* What you will do: For this exercise, repeat the whole listing below exactly. Leave the pictures out.

* Data provided:
-*-

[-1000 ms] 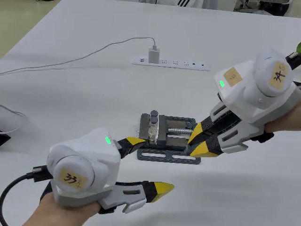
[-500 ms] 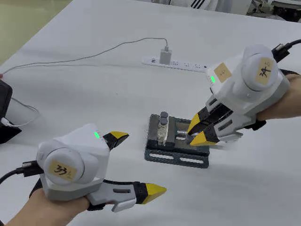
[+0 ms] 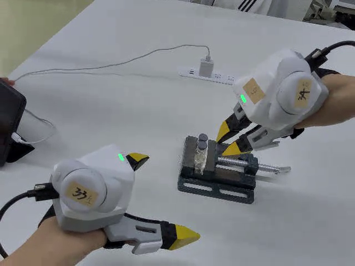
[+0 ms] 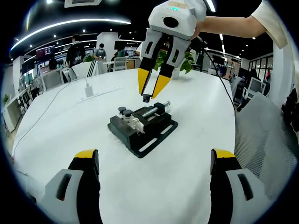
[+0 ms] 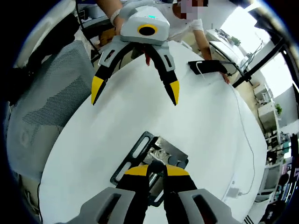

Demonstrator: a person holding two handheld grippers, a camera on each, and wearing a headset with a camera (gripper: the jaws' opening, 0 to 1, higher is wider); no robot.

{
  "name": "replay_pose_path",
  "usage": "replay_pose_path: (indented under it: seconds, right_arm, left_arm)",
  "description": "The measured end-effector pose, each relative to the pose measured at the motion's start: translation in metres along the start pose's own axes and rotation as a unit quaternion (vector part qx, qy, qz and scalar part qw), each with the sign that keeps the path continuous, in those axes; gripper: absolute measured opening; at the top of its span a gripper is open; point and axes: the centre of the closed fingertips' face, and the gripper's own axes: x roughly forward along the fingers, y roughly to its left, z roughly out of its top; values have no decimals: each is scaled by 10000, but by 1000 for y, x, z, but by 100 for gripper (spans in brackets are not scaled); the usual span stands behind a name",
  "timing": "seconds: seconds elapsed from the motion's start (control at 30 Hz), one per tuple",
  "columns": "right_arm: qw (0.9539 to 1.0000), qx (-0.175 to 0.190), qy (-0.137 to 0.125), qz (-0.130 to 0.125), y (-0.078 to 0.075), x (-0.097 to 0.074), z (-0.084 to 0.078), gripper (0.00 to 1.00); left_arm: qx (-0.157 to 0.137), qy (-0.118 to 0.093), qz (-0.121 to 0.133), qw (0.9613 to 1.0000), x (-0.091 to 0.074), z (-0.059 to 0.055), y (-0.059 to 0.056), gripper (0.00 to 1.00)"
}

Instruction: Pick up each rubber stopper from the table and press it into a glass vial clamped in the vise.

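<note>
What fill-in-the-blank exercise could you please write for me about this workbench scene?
1. The right gripper is shut on a small dark rubber ____.
2. The left gripper has its jaws spread wide ____.
3. The glass vials stand clamped in a black ____ on the table.
Missing words: stopper; open; vise.

Open table point(image 3: 111, 127) round vise point(image 3: 219, 180), pwr strip point(image 3: 222, 77) well behind
</note>
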Motion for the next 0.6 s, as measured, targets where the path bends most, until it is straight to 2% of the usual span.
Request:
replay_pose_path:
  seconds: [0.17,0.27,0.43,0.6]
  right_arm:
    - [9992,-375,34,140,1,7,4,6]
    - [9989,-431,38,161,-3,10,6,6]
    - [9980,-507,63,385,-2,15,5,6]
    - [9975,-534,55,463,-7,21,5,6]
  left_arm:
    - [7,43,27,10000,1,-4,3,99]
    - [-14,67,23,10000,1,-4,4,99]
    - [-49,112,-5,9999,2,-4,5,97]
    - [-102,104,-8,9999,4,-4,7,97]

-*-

* Your solution:
[-1000 ms] 
[-500 ms] 
[+0 ms] 
[+0 ms] 
[+0 ms] 

Demonstrator: a person holding two handheld grippers, a camera on each, and wearing a headset with a camera (gripper: the jaws' opening, 0 to 1, higher is wider); no robot.

{
  "name": "replay_pose_path",
  "usage": "replay_pose_path: (indented under it: seconds, right_arm, left_arm)",
  "description": "The measured end-effector pose, each relative to the pose measured at the motion's start: translation in metres along the start pose's own axes and rotation as a unit quaternion (vector part qx, qy, qz and scalar part qw), each with the sign that keeps the path continuous, in those axes; gripper: absolute measured opening; at the top of its span a gripper is open; point and axes: the centre of the closed fingertips' face, and the gripper's own axes: x roughly forward along the fingers, y roughly to its left, z roughly out of its top; values have no decimals: each is scaled by 10000, but by 1000 for y, x, z, but by 100 for gripper (spans in brackets are not scaled); the usual span stands behind a name",
  "timing": "seconds: seconds elapsed from the motion's start (control at 30 Hz), one per tuple",
  "columns": "right_arm: qw (0.9539 to 1.0000), qx (-0.175 to 0.190), qy (-0.137 to 0.125), qz (-0.130 to 0.125), y (-0.078 to 0.075), x (-0.097 to 0.074), z (-0.084 to 0.078), gripper (0.00 to 1.00); left_arm: qx (-0.157 to 0.137), qy (-0.118 to 0.093), qz (-0.121 to 0.133), qw (0.9613 to 1.0000), x (-0.091 to 0.074), z (-0.059 to 0.055), y (-0.059 to 0.056), gripper (0.00 to 1.00)"
}

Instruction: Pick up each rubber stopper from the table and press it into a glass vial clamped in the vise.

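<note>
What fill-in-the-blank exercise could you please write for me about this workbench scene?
1. The right gripper is shut on a small dark rubber ____.
2. The left gripper has its jaws spread wide ____.
3. The glass vials stand clamped in a black ____ on the table.
Missing words: stopper; open; vise.

Open table point(image 3: 111, 127) round vise point(image 3: 219, 180), pwr strip point(image 3: 222, 77) well behind
</note>
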Motion for the next 0.6 s, as measured, targets where the path bends most, until it is straight to 2% of the usual span.
Request:
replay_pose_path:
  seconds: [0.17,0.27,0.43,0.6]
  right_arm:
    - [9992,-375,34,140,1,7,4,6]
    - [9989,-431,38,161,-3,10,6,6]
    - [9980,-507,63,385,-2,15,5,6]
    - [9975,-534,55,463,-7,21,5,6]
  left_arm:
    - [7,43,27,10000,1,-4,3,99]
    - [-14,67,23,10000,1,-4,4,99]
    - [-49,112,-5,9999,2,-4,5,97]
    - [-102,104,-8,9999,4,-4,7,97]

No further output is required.